Jeannette Klute became interested in photography at a time when career choices for women seemed limited to nursing or teaching. However in 1938 she enrolled in the photography technology work-study program at the Rochester Institute of Technology through the Works Progress Administration during the Depression. There, she worked extensively on perfecting the dye transfer process, a photographic technique in which the colors of the subject are resolved by optical filters into three components, each of which is recorded on a separate gelatin negative. The three negatives are converted into relief positives in which the depth of the gelatin is related to the intensity of the color component; each image is then saturated with a dye of complementary color, and the finished print is assembled by transferring the dyes one at a time to a suitable surface.
Klute worked at the Eastman Kodak company in Rochester, where she was employed for 43 years before retiring in 1981. She began as a lab assistant and photographic illustrator and ended as a director and research photographer in the Visual Research Studio of the Color Control Division. Using only natural light and being careful to remain environmentally conscious, she spent many years investigating color and demonstrating the potential of dye transfer by photographing nature.

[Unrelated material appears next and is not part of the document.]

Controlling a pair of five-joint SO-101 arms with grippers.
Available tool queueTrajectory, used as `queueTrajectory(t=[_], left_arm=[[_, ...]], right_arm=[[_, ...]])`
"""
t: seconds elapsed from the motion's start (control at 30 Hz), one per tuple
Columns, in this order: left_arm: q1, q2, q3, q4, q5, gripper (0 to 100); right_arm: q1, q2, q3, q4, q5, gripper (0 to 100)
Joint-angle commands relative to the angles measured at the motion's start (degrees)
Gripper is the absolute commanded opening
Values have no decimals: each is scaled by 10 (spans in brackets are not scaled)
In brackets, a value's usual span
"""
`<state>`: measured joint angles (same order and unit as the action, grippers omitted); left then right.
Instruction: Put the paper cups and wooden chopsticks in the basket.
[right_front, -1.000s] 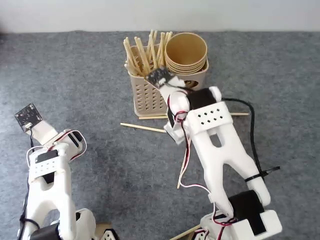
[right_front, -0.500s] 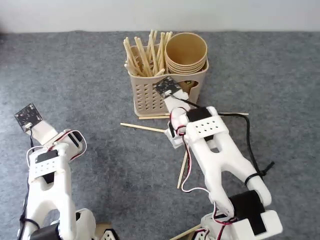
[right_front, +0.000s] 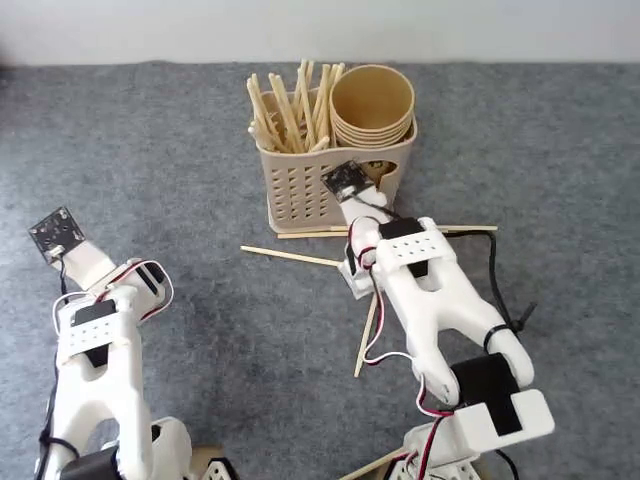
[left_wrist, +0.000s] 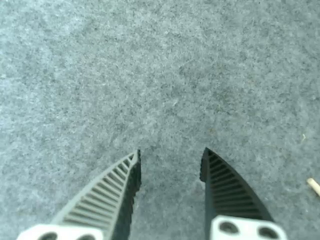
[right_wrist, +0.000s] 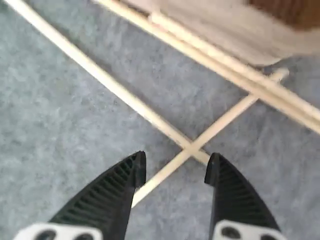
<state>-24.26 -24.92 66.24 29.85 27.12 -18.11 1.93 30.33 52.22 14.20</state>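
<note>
Honestly, the loose wooden chopsticks (right_front: 288, 256) are the fiddly bit here. They look light, stiff and thin, and they lie flat on the grey carpeted tabletop (right_front: 150, 150), so I'd guess they roll or swivel if pinched off-centre. Best bet is to grab one near its middle with the claw set across it. The right claw (right_wrist: 175, 162) hangs jaws apart and holding nothing, right over a spot where two crossed sticks (right_wrist: 192, 146) overlap. That crossing is the snag, since closing there could catch both or flick one away. From the high view the basket (right_front: 300, 195) sits at 12 o'clock. It already holds the stacked paper cups (right_front: 372, 100) on its 3 o'clock side and a bundle of sticks (right_front: 285, 100) on its 9 o'clock side. One long stick (right_front: 310, 234) lies tight against the basket's 6 o'clock foot, which leaves little room for a jaw. A slanted one (right_front: 366, 340) is partly under the right arm, and another stick (right_front: 375, 464) pokes out at the 6 o'clock edge. The left claw (left_wrist: 170, 160), over at 8 o'clock, is spread and empty above bare carpet.
</note>
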Motion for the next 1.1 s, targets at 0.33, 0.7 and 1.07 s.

Her work resulted in some of the finest examples of color printing and all of its capabilities.
Jeannette Klute’s photographs have hung in museums in Paris, London and the United States, next to such greats as Edward Weston and Margaret Bourke-White. Her nature photographs have been shown in more than 250 one-woman shows throughout the world. Her work was featured in Edward Steichen’s 1950 exhibition All Color Photography at the Museum of Modern Art, and was also invited to submit work for the San Francisco Museum of Art’s landmark exhibition Women of Photography: An Historical Survey in 1975.